+++ Records to process +++

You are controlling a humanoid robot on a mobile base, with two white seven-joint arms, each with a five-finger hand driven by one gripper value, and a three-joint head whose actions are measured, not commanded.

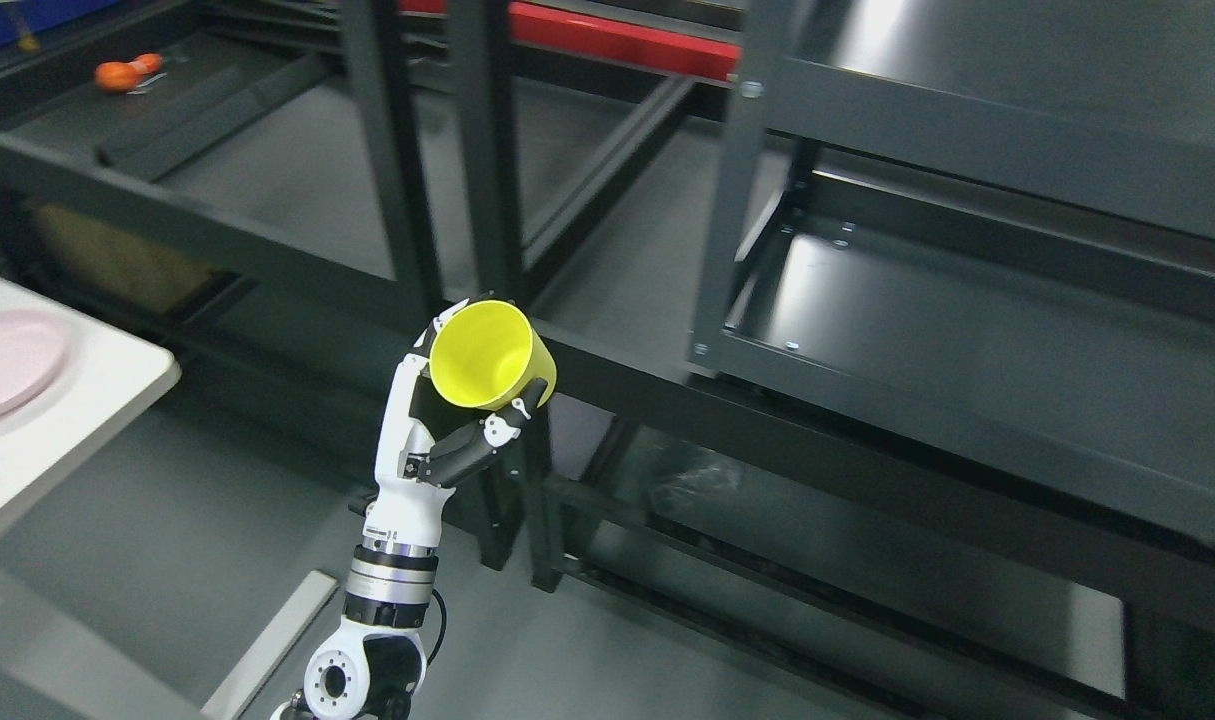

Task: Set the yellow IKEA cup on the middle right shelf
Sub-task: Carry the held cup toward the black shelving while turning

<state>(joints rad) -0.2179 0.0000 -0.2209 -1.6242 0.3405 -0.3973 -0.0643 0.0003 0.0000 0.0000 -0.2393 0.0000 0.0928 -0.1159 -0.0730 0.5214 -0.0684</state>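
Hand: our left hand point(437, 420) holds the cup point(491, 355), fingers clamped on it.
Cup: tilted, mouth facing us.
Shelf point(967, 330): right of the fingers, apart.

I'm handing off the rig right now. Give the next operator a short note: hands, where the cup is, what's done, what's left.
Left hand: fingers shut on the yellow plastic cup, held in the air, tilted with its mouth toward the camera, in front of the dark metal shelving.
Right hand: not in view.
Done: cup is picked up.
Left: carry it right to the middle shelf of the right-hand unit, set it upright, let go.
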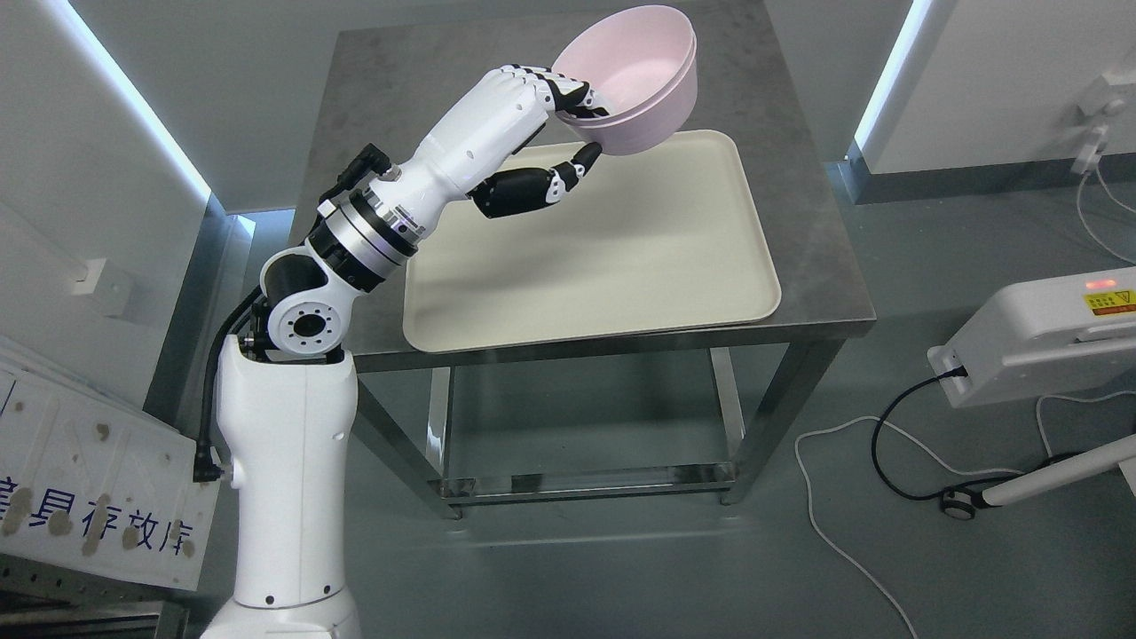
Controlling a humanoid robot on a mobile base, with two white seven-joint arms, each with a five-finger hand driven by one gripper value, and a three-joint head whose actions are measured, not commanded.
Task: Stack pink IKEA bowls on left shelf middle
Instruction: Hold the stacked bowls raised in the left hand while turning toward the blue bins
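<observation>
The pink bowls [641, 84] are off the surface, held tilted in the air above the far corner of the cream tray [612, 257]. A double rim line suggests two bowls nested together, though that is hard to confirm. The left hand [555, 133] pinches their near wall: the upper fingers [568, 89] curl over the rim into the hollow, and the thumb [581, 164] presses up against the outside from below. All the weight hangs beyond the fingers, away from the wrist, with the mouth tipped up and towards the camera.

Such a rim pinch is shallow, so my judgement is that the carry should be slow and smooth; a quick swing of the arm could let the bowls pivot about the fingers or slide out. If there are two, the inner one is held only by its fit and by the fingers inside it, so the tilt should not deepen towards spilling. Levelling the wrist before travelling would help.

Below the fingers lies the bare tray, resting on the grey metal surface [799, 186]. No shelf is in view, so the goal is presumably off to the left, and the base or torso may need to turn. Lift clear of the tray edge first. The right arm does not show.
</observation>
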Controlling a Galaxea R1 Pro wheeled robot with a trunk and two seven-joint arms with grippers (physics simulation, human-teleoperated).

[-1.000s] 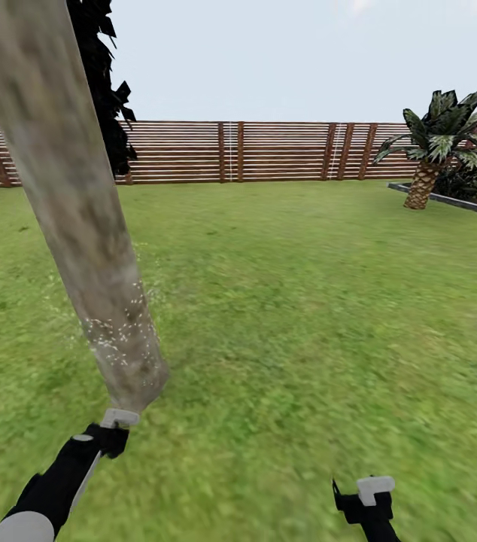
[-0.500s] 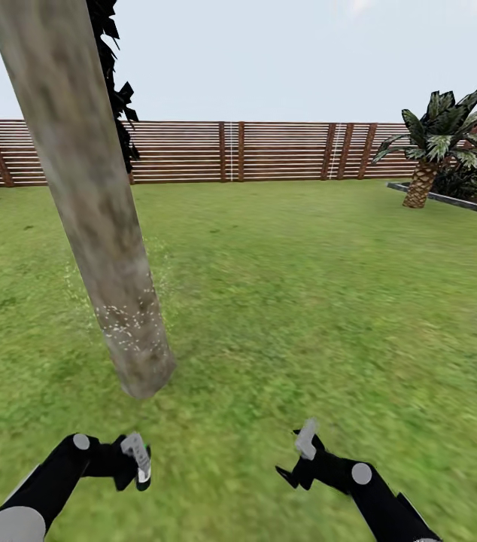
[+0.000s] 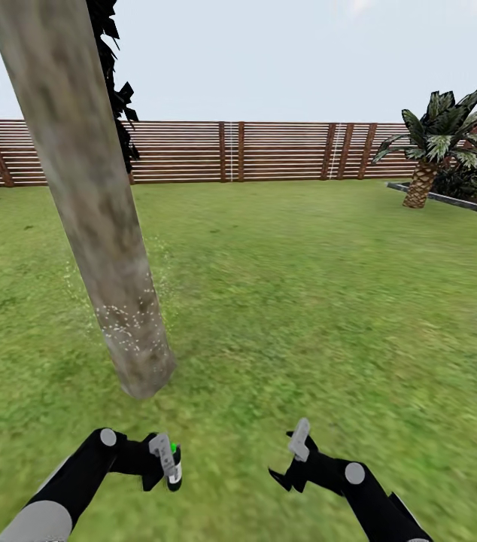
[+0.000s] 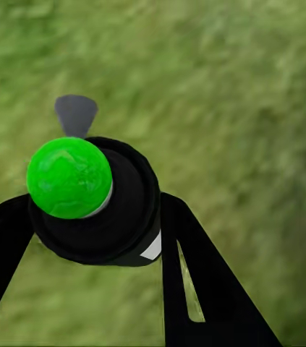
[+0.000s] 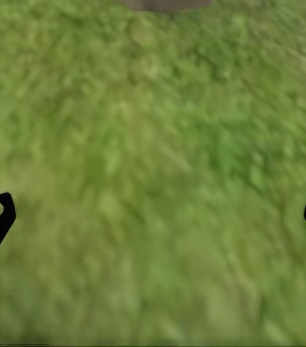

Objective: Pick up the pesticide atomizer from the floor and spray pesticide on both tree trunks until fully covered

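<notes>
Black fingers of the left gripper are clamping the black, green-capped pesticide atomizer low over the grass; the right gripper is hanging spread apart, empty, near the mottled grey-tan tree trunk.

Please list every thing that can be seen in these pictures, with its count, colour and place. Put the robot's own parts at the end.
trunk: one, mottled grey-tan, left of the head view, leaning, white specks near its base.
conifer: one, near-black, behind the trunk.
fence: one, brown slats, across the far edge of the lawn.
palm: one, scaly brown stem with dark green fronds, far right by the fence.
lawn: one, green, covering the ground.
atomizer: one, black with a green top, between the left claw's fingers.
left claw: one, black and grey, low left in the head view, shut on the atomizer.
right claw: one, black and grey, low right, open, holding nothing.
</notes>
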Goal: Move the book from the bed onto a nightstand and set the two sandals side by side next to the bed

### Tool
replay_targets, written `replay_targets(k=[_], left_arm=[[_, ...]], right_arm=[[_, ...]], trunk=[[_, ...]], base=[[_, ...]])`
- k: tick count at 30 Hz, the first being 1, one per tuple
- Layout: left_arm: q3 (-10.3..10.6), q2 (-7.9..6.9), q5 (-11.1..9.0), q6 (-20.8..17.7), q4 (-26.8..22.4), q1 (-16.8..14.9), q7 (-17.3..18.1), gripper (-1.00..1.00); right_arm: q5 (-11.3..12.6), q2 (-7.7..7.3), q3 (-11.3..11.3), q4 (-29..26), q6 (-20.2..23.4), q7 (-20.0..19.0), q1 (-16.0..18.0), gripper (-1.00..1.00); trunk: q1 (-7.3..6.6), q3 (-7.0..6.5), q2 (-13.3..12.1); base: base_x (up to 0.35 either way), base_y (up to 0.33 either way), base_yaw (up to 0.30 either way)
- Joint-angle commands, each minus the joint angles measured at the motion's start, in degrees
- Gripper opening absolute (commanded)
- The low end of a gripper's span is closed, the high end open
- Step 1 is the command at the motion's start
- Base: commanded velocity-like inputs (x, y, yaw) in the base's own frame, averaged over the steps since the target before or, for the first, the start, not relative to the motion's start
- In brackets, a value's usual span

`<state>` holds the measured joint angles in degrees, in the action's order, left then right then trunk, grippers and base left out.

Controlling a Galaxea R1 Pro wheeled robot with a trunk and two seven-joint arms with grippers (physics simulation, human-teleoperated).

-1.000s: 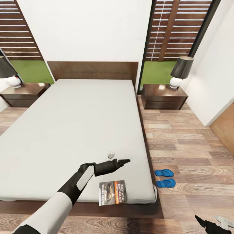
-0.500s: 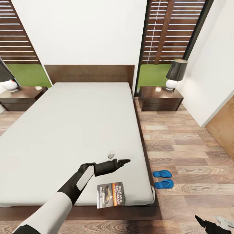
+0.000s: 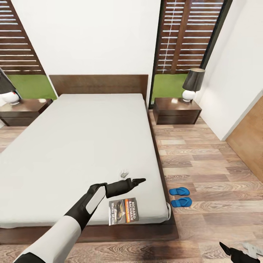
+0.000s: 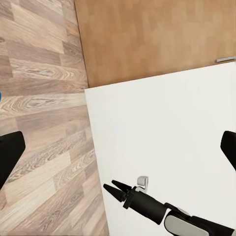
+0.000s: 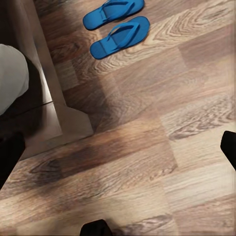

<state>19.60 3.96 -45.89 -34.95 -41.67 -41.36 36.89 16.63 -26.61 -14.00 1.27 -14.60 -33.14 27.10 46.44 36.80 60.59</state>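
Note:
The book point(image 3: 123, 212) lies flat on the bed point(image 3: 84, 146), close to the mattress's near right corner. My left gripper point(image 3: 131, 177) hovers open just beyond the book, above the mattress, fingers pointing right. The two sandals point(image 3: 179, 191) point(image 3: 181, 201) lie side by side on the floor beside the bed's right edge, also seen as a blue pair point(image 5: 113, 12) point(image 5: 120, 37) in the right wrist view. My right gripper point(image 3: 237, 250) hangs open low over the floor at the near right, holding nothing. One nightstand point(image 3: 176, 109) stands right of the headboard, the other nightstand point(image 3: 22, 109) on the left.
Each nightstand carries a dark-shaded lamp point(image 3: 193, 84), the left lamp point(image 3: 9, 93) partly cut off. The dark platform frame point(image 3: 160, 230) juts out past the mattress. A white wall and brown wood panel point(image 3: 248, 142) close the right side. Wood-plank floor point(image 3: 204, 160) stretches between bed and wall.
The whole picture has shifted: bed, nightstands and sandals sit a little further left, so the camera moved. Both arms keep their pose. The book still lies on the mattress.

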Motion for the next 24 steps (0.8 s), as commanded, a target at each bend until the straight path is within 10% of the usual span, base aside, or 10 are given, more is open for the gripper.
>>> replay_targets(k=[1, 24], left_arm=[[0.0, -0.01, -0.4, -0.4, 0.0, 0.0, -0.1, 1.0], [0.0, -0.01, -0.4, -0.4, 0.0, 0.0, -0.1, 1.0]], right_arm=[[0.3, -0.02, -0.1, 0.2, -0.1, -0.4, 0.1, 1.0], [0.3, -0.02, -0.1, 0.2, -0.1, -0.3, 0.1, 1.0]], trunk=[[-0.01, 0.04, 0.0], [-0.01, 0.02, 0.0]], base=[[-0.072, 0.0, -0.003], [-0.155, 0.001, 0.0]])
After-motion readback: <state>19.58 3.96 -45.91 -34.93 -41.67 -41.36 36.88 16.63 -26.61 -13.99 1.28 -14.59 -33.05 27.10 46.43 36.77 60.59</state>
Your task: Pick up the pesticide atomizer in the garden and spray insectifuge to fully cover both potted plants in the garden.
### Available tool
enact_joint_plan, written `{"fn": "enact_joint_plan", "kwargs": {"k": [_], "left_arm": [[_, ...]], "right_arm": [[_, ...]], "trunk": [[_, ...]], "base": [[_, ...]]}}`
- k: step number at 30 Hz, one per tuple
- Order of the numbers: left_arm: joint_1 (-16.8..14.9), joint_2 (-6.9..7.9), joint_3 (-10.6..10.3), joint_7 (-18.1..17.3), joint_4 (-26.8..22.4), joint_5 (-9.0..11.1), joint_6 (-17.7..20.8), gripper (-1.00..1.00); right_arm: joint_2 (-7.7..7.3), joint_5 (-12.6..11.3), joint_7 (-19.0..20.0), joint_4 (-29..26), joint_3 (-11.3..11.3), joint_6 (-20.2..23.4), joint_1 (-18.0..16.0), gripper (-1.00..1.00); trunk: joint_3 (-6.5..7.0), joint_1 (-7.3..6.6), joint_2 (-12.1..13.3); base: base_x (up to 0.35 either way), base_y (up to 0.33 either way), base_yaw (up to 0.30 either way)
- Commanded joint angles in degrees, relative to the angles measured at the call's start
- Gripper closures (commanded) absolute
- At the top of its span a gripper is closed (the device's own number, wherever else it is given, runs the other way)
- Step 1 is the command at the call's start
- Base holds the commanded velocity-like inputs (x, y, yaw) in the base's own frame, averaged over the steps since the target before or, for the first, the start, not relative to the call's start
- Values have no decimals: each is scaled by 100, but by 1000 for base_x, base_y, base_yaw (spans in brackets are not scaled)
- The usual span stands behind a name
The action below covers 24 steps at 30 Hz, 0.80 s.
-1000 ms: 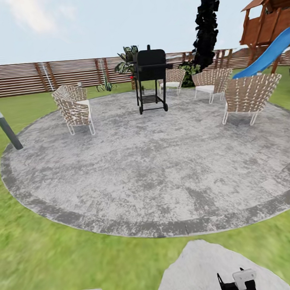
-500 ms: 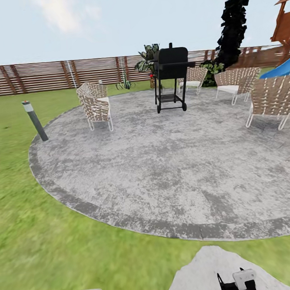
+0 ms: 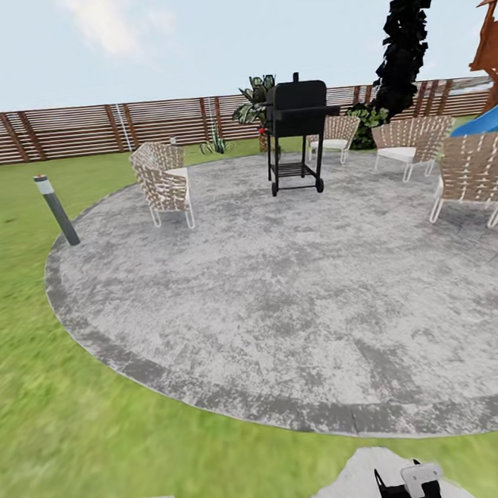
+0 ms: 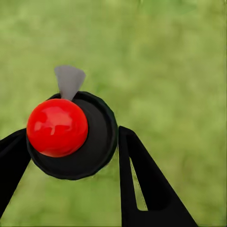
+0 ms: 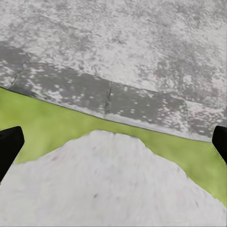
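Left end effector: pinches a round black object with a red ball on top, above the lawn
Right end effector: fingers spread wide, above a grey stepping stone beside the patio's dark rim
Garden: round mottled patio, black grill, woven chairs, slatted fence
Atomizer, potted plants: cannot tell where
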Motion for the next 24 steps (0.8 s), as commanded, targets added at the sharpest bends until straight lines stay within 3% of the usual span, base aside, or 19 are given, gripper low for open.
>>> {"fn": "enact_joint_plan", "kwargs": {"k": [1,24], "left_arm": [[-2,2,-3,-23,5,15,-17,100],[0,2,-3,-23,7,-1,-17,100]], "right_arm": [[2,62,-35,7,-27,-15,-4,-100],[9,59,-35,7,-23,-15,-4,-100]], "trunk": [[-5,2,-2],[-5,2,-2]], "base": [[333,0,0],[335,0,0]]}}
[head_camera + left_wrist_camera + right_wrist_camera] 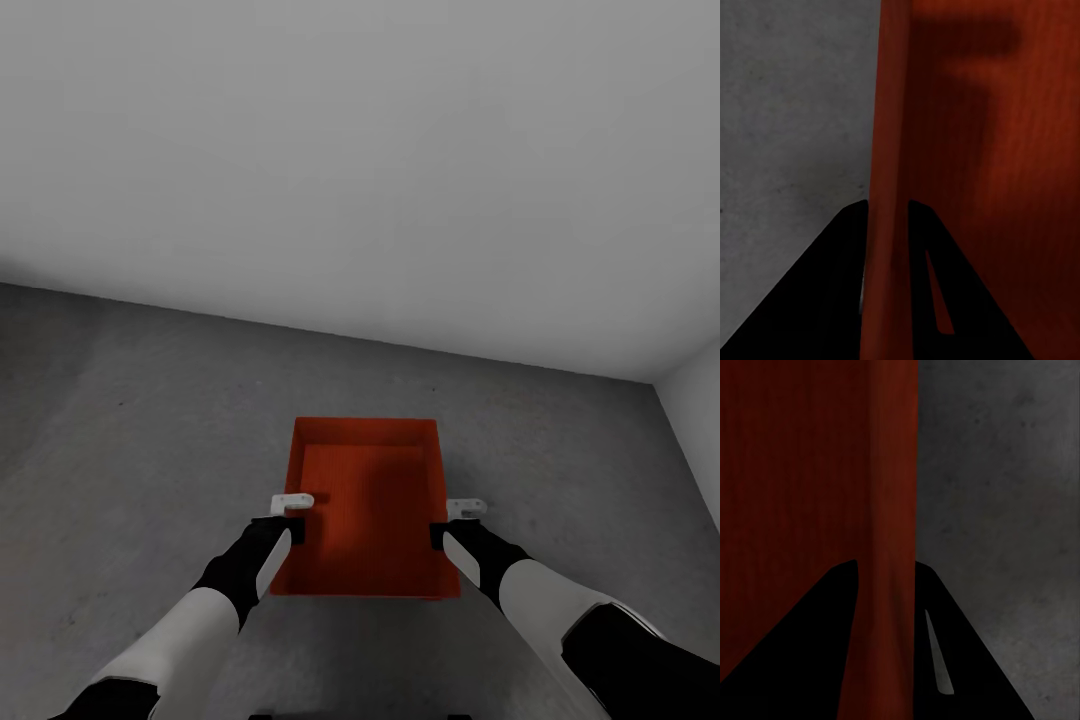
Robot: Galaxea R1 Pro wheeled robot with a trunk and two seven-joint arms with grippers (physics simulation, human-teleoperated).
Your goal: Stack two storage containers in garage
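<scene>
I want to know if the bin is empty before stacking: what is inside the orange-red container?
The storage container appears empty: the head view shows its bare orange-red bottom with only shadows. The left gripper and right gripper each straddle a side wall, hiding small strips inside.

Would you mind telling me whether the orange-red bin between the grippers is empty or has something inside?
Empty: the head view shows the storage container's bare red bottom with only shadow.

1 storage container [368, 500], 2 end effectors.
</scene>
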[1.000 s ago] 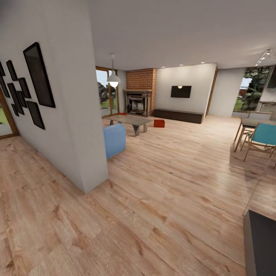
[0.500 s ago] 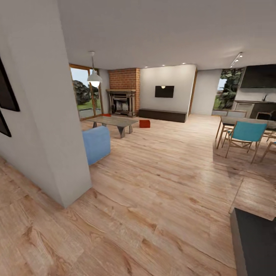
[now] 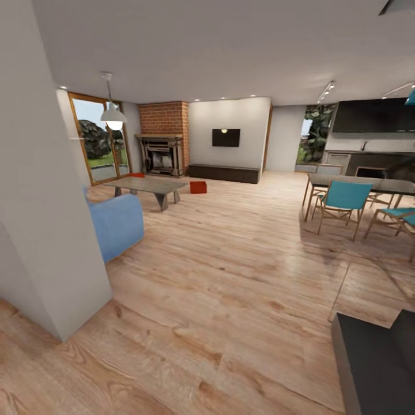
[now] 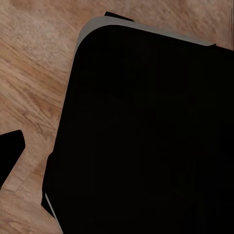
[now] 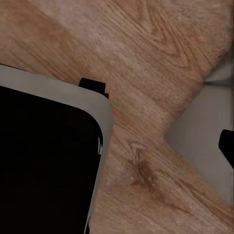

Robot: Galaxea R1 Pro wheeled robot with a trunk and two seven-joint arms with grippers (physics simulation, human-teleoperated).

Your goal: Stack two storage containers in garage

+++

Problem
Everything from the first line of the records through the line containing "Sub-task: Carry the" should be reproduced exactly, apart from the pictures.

Task solution
You are controlling a humanoid robot on a mobile base, with two white seven-joint arms, each with a five-finger hand driven by one gripper value, and a three-joint head whose actions are measured, not commanded.


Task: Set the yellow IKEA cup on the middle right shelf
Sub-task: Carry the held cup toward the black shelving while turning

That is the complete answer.